Records from a data collection:
☆ ☆ ☆ ☆
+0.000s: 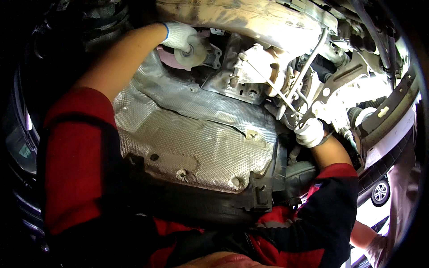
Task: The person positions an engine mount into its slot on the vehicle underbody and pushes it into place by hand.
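My left hand (178,36), in a white knitted glove with a blue cuff edge, reaches up to a round pale part (193,52) on the car's underside. Its thumb side presses on this part; the other fingers are largely hidden. A metal bracket (215,58) adjoins the round part, and something pink (172,59) shows behind. My right hand (309,133), also gloved in white, is up by the wheel suspension, just below a perforated metal arm (326,91). Its fingers are lost in glare and behind parts, so their grip is unclear.
A dimpled silver heat shield (192,138) spans the middle, above a black plastic edge (192,196). A large rusty tan metal part (241,18) crosses the top. Thin rods (308,67) slant near the right hand. At lower right are another person's arm (364,234) and a car wheel (380,192).
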The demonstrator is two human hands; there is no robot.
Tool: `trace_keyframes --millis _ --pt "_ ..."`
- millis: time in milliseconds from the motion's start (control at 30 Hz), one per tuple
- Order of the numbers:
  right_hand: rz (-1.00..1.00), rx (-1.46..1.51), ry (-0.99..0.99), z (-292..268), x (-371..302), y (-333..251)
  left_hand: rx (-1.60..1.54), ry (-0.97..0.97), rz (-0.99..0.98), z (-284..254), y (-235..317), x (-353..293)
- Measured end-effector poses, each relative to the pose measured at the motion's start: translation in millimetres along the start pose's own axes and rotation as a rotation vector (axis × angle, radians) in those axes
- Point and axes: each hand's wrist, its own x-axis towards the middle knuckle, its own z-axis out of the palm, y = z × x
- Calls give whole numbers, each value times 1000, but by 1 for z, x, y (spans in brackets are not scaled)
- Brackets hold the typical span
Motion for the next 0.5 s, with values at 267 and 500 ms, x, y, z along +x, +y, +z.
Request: trace_keyframes --millis 267,500 --pt "-13 -8 -27 8 3 -2 39 186 -34 35 -40 0" --pt "-36 -73 -21 -4 -24 -2 -181 167 -66 1 0 -16"
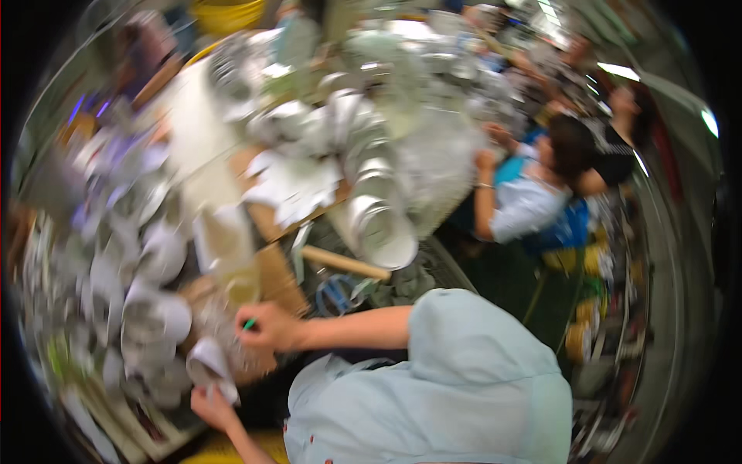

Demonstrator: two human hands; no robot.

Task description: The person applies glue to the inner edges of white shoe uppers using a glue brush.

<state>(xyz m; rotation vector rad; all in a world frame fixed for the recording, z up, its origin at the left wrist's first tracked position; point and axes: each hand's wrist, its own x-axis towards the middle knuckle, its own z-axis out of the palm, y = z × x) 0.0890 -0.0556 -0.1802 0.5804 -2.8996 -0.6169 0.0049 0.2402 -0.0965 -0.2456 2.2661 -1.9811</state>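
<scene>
Crowded workshop: stacked metal pots [376, 220], seated workers [533, 193].

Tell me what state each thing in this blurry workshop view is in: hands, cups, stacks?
Right hand: closed around a small green tool.
Left hand: gripping a white cone-shaped cup, tilted.
Long stack of metal cups: lying on its side, open end toward the camera.
Wooden handle: lying flat, untouched.
Cardboard sheet: flat on the table.

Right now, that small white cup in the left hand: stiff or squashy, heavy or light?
The white cup looks thin-walled, so probably light and easy to dent. The left hand pinches it from below, suggesting little weight. Its rounded shape could roll if laid down. Blur limits certainty.
</scene>
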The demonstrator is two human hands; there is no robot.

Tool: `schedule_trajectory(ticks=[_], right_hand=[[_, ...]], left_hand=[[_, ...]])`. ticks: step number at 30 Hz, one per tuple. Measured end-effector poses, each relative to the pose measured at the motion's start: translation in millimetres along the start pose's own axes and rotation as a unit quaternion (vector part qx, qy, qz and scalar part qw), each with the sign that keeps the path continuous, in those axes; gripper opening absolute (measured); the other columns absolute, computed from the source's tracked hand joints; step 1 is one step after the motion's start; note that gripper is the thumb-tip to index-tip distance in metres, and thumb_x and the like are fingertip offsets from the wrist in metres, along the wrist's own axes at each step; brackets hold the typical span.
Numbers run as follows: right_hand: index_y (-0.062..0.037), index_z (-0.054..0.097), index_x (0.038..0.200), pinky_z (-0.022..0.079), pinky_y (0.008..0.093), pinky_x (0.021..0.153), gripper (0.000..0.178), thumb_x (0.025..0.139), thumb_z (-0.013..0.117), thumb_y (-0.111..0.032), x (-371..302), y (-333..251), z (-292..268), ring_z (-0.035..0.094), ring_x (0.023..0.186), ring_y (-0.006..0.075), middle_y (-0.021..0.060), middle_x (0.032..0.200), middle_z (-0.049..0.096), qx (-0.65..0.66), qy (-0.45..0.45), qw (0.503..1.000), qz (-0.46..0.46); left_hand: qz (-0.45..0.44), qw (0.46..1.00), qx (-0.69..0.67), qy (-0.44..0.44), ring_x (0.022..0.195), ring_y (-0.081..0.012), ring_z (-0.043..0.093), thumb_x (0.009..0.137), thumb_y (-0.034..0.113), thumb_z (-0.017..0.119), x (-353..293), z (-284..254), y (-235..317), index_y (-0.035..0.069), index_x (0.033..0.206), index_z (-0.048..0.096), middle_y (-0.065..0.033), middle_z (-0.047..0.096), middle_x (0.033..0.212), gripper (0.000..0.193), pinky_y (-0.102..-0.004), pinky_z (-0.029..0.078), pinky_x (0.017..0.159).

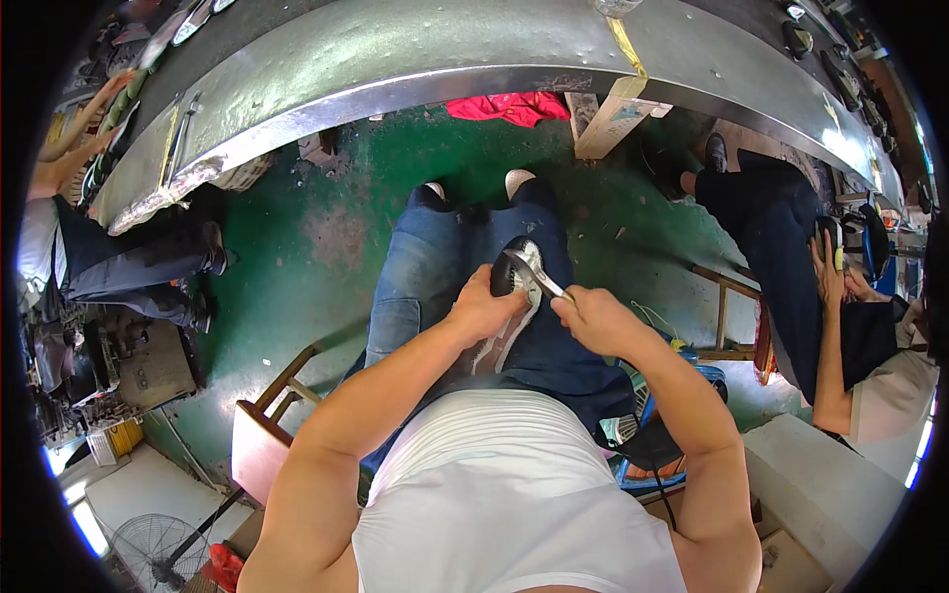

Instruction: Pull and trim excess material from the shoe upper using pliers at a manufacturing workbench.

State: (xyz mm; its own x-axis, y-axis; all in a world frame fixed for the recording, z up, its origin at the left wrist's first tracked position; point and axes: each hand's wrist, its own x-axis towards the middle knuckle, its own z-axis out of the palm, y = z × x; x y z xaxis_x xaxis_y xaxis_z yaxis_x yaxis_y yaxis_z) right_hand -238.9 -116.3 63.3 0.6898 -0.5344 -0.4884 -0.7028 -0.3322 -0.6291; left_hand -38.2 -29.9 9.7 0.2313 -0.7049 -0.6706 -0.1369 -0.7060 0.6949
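Across my lap lies a dark shoe [502, 344] with its underside up, edged by a whitish band; its heel-to-toe direction I cannot tell. My left hand [481, 304] is wrapped round the near-left side of it, keeping it against my thighs. In my right hand [598, 318] is a metal hand tool [547, 285] with a curved head, which looks like pincers. Its head rests at the far part of the shoe, over the dark and whitish area. The tool's handle is mostly hidden in my fist.
A long metal-topped bench [395, 69] runs across in front of me. Co-workers sit at both sides, one with dark trousers [766, 222] on the right. A wooden stool [262, 450] stands at my left, a fan [158, 553] behind it. Red cloth [509, 107] lies under the bench.
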Motion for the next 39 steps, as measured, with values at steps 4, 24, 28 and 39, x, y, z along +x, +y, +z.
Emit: schedule_trajectory(ticks=[4,24,28,39], right_hand=[[0.0031,0.06,0.099,0.05,0.0501,0.076,0.039,0.101,0.051,-0.035,2,-2,5,0.064,0.084,0.0463,0.0257,0.086,0.067,0.022,0.018,0.999,-0.043],[0.0006,0.06,0.112,0.049,0.0523,0.081,0.036,0.098,0.054,-0.033,-59,-8,13,0.063,0.096,0.045,0.025,0.105,0.067,-0.056,-0.111,0.992,-0.036],[0.0,0.061,0.104,0.05,0.0527,0.077,0.038,0.101,0.048,-0.035,-59,13,24,0.064,0.09,0.0449,0.0256,0.096,0.068,-0.042,-0.117,0.992,0.014],[0.0012,0.064,0.097,0.052,0.0474,0.071,0.04,0.102,0.048,-0.035,-47,-10,-1,0.065,0.08,0.0429,0.025,0.089,0.067,0.031,-0.184,0.982,0.014]], left_hand=[[0.013,1.0,0.027,-0.005,0.11,-0.0329,0.063,0.074,0.037,0.076,-5,-3,2,-0.002,0.123,0.054,-0.0229,0.063,0.118,0.066,-0.0376,0.049,0.094],[-0.004,0.982,-0.143,-0.121,0.107,-0.0201,0.062,0.085,0.019,0.078,11,-8,-20,-0.004,0.135,0.041,-0.0135,0.062,0.12,0.066,-0.034,0.049,0.096],[0.092,0.984,-0.091,-0.119,0.131,-0.0312,0.048,0.087,0.033,0.074,-7,-9,-45,-0.001,0.154,0.015,-0.0261,0.046,0.142,0.096,-0.0371,0.038,0.109],[0.196,0.977,-0.007,-0.077,0.145,-0.0271,0.027,0.09,0.007,0.065,-26,-2,-81,0.012,0.158,-0.014,-0.0222,0.022,0.158,0.104,-0.0332,0.023,0.117]])
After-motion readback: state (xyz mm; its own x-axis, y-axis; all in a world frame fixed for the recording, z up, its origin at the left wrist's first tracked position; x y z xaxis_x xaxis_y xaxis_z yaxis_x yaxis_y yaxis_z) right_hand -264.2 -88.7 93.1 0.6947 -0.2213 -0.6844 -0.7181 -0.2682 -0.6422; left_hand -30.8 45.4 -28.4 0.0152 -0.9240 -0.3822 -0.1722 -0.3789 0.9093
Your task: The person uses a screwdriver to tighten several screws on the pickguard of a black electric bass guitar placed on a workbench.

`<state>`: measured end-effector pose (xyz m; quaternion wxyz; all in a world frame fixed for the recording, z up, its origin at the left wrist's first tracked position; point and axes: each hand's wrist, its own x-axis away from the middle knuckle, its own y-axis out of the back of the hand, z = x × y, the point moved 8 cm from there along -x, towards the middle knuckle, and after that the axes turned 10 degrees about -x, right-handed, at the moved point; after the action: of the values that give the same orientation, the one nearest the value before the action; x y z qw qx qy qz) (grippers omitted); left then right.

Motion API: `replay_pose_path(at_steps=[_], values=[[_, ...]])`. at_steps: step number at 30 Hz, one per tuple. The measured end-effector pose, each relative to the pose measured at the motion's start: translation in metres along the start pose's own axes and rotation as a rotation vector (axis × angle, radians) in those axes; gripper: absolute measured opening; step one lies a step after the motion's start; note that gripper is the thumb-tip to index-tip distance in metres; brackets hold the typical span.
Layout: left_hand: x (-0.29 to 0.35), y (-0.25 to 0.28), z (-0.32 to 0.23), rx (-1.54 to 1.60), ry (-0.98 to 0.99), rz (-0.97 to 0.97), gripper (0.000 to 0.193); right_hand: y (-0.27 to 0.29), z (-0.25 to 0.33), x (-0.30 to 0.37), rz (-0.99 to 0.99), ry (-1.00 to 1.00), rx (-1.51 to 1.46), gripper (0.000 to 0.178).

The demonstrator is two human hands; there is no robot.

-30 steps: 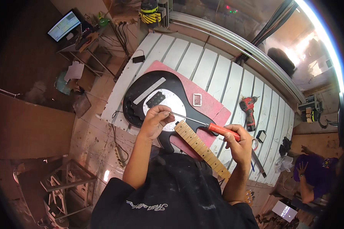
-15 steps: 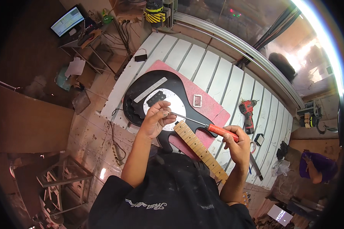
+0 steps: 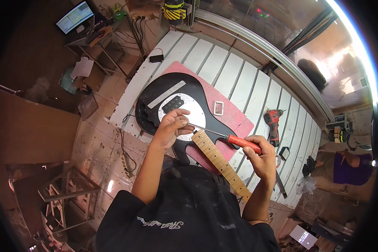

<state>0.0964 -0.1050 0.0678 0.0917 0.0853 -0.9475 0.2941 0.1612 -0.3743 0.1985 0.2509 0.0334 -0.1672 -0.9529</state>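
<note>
My right hand (image 3: 259, 157) is wrapped round the red handle of a screwdriver (image 3: 242, 143). Its metal shaft points left, to the fingertips of my left hand (image 3: 174, 126). Those fingers are pinched at the tip; whatever small thing they hold is too small to make out. Beneath them lies a black electric guitar body (image 3: 197, 90) with a round white plate (image 3: 194, 110) and a black pickup (image 3: 172, 105). A metal ruler (image 3: 167, 94) rests across the body. The maple guitar neck (image 3: 220, 161) runs from beside the plate toward my right forearm.
A pink mat (image 3: 235, 119) lies under the guitar on the white slatted table (image 3: 256, 80). On it sits a small whitish rectangular frame (image 3: 218, 108). To the right are a red cordless drill (image 3: 272, 126) and a roll of tape (image 3: 278, 160). A person in purple (image 3: 352, 168) is at the far right.
The view has shifted slightly. Both hands keep nearly the same pose, with the screwdriver tip still at my left fingertips. The person in purple at the right has moved.
</note>
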Motion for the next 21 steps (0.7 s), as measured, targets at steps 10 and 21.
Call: replay_pose_path(at_steps=[10,21], values=[[0.019,0.008,0.049,-0.006,0.138,0.026,0.035,-0.051,0.028,0.000,0.134,0.117,0.177,0.027],[0.031,0.037,0.058,0.482,0.007,-0.111,0.044,-0.041,0.023,0.000,0.061,0.061,0.186,0.026]])
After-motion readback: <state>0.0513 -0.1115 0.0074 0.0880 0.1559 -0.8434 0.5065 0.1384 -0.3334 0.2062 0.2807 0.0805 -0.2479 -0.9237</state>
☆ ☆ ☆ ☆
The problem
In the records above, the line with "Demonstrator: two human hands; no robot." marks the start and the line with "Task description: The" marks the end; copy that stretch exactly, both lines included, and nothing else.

Your response
Demonstrator: two human hands; no robot.

Task description: The person applies glue to the inner edges of white shoe uppers using a glue brush.

There is no more output for this exercise.